Georg Solmssen (7 August 1869 - 10 January 1957) was a German banker and lawyer.

== Life ==
Georg Salomonsoh was born on 7 August 1869 in Berlin, German Empire (present-day, Germany) to Adolph Salomonsohn, a banker, and Sara Rinkel (1851–1929).

Through his father Solmssen was the great-grandson of Rabbi Salomon Abraham Gedalia (1776–1844) and the great-great-grandson of Rabbi Abraham Gedalia, the Chief Rabbi of Denmark. Solmssen was the paternal nephew of the banker Arthur Salomonsohn, cousin of the classical archaeologist and art historian Maria Weigert Brendel and the first cousin, twice removed (Note: Also cited as the nephew of) of the American writer Arthur R.G. Solmssen. Solmssen was one of four siblings.

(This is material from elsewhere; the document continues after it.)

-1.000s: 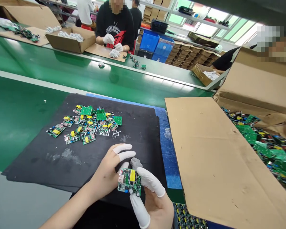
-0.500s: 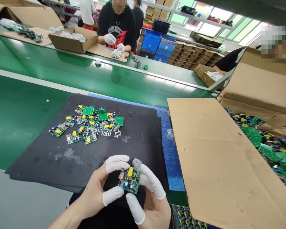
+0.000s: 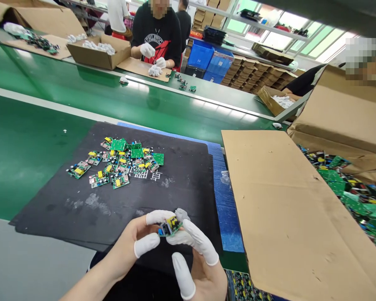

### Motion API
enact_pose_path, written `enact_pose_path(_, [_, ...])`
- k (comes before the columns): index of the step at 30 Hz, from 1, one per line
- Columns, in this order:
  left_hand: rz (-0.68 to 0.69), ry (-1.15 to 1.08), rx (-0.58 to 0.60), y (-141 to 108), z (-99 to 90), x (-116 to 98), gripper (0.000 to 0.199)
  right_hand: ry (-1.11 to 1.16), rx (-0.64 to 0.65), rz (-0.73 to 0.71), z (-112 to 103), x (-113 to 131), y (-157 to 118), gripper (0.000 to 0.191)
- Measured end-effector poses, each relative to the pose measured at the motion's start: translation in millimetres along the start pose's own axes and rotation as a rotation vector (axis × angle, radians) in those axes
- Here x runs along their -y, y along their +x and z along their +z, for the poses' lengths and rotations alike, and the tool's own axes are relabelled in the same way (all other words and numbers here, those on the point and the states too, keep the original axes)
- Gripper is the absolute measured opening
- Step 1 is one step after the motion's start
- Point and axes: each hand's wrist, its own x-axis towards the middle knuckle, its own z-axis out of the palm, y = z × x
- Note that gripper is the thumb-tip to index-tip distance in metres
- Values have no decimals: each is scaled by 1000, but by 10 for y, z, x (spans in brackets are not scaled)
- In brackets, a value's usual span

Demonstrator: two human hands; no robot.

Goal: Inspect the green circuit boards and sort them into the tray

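A small circuit board point(image 3: 171, 226) with a yellow part and dark components is held over the near edge of the black mat, tilted so that I see it from one side. My left hand point(image 3: 133, 241), in white finger cots, grips its left end between fingers and thumb. My right hand point(image 3: 203, 260) has its cotted fingers against the board's right side and underside, with the thumb apart below. One right fingertip cover looks grey. Farther up the mat lies a loose pile of similar circuit boards point(image 3: 121, 161), some with green undersides up.
The black mat point(image 3: 181, 179) lies over blue sheeting point(image 3: 224, 217). A cardboard flap point(image 3: 278, 200) stands to the right, beside a box of boards point(image 3: 357, 196). Across the green conveyor point(image 3: 138, 102), a co-worker in white finger cots point(image 3: 147, 50) handles parts near a carton point(image 3: 97, 54).
The board in my hands has turned from face-up to a steep tilt, seen more from its side. My right thumb has moved away from it. Small items on the conveyor have shifted left.
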Motion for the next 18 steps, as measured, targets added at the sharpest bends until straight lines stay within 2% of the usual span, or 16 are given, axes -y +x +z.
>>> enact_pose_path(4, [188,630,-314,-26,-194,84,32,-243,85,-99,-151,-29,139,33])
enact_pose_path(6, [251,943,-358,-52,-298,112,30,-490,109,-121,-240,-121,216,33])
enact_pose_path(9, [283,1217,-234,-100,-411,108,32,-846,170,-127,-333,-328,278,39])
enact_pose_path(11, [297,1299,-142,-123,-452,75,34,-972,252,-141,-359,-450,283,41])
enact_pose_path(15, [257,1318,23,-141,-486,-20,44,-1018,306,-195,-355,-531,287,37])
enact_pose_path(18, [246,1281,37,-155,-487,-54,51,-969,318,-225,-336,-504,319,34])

He studied German law. Solmssen worked from 1900 for German bank Disconto-Gesellschaft in Berlin. He was a member of the supervisory board of German company Lufthansa AG and German company Vereinigte Stahlwerke.

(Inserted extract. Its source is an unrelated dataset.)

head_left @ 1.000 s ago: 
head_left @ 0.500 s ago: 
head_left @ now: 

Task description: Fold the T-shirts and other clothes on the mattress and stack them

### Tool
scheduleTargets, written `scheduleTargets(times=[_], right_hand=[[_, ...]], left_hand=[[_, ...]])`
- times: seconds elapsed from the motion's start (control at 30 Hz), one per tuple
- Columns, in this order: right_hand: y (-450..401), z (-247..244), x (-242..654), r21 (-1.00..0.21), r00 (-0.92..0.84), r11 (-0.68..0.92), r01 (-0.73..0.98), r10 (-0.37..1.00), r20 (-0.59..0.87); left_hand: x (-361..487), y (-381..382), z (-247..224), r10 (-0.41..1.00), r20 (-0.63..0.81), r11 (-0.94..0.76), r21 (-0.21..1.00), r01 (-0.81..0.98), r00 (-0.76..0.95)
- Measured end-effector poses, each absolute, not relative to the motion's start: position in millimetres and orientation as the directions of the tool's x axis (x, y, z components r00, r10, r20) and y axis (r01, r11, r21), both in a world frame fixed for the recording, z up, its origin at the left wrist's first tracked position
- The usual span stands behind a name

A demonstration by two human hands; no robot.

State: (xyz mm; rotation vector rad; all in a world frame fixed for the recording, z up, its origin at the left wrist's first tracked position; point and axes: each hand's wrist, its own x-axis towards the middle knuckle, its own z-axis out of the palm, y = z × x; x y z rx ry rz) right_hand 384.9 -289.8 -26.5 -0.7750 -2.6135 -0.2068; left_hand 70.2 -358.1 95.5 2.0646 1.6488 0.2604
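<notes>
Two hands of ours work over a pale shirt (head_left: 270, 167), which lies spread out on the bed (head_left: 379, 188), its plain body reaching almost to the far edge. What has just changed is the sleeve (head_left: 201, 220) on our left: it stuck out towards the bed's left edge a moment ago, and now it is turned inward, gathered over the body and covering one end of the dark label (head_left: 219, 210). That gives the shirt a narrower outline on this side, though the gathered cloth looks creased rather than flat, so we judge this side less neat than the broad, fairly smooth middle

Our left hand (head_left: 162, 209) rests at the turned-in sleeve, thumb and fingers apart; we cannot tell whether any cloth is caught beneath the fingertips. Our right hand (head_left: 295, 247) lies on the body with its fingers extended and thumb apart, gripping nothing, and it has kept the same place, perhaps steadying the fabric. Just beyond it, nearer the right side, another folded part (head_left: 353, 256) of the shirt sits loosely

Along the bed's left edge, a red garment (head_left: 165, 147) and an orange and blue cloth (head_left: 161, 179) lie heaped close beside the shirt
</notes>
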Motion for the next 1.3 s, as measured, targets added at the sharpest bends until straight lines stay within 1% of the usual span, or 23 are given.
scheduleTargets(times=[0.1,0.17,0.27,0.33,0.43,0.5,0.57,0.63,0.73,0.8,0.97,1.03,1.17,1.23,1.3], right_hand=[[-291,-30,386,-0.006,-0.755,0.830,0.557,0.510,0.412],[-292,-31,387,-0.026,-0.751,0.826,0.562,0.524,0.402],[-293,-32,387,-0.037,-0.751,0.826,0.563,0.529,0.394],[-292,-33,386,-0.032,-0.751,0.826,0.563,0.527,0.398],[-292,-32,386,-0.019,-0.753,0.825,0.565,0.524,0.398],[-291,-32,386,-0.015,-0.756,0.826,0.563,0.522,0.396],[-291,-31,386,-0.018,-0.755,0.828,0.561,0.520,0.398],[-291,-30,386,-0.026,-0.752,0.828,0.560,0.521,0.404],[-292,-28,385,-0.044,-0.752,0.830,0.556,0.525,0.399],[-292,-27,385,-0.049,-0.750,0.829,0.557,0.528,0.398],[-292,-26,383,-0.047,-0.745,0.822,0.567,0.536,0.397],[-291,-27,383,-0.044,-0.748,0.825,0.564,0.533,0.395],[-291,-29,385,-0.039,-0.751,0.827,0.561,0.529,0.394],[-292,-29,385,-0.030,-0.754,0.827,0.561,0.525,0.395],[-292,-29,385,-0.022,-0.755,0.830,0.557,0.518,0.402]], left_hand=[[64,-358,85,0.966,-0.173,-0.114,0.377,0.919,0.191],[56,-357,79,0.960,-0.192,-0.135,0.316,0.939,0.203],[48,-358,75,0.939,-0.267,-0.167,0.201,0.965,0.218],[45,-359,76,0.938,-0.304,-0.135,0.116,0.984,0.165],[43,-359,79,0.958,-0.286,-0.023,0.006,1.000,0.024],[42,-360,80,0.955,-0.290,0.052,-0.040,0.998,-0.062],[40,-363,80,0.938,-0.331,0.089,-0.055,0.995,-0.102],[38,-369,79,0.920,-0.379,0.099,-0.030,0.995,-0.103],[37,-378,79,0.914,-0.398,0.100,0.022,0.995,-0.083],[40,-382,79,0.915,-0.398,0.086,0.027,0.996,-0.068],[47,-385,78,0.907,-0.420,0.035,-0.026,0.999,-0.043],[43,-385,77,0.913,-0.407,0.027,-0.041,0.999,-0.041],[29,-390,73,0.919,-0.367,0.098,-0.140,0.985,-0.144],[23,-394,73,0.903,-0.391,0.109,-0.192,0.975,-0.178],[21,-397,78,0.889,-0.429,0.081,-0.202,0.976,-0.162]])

In 1933, Solmssen was for a short time the speaker of the management board for German bank Deutsche Bank, which took over Disconto-Gesellschaft in 1929. He lived in the 1920s on the island of Schwanenwerder. When the Nazis came to power, Solmssen left Germany and emigrated to Switzerland.

==Personal life==
In 1900, Solmssen converted from Judaism to Protestant Christianity and changed his surname from Salomonsohn to Solmssen.

In 1907, Solmssen married Giulietta 'Etta' Aselmeyer (1884–1971), with whom he had 3 children.

Solmssen died on 10 January 1957 in Lugano, Switzerland aged 87.

== Literature ==
- Berlin-Brandenburgischen Akademie der Wissenschaften (ed.): Acta Borussica. Neue Folge, Reihe 1: Die Protokolle des Preußischen Staatsministeriums 1817–1934/38. Band 12, 2: Reinhold Zilch, Bärbel Holtz: April 4, 1925 until May 10, 1938. Olms-Weidmann, Hildesheim u. a. 2004, ISBN 3-487-12704-0, p. 702.
- Gerald D. Feldman: Jewish bankers and the crises of the Weimar Republic (= Leo Baeck Memorial Lecture. 39, ZDB-ID 415081-8). Leo Baeck Institute, New York NY 1995.
- Harold James, Martin L. Müller (Hrsg.): Georg Solmssen – ein deutscher Bankier. Briefe aus einem halben Jahrhundert 1900–1956 (= Schriftenreihe zur Zeitschrift für Unternehmensgeschichte. 25). Herausgegeben im Auftrag der Historischen Gesellschaft der Deutschen Bank e.V. C. H. Beck, Munich 2012, ISBN 978-3-406-62795-8.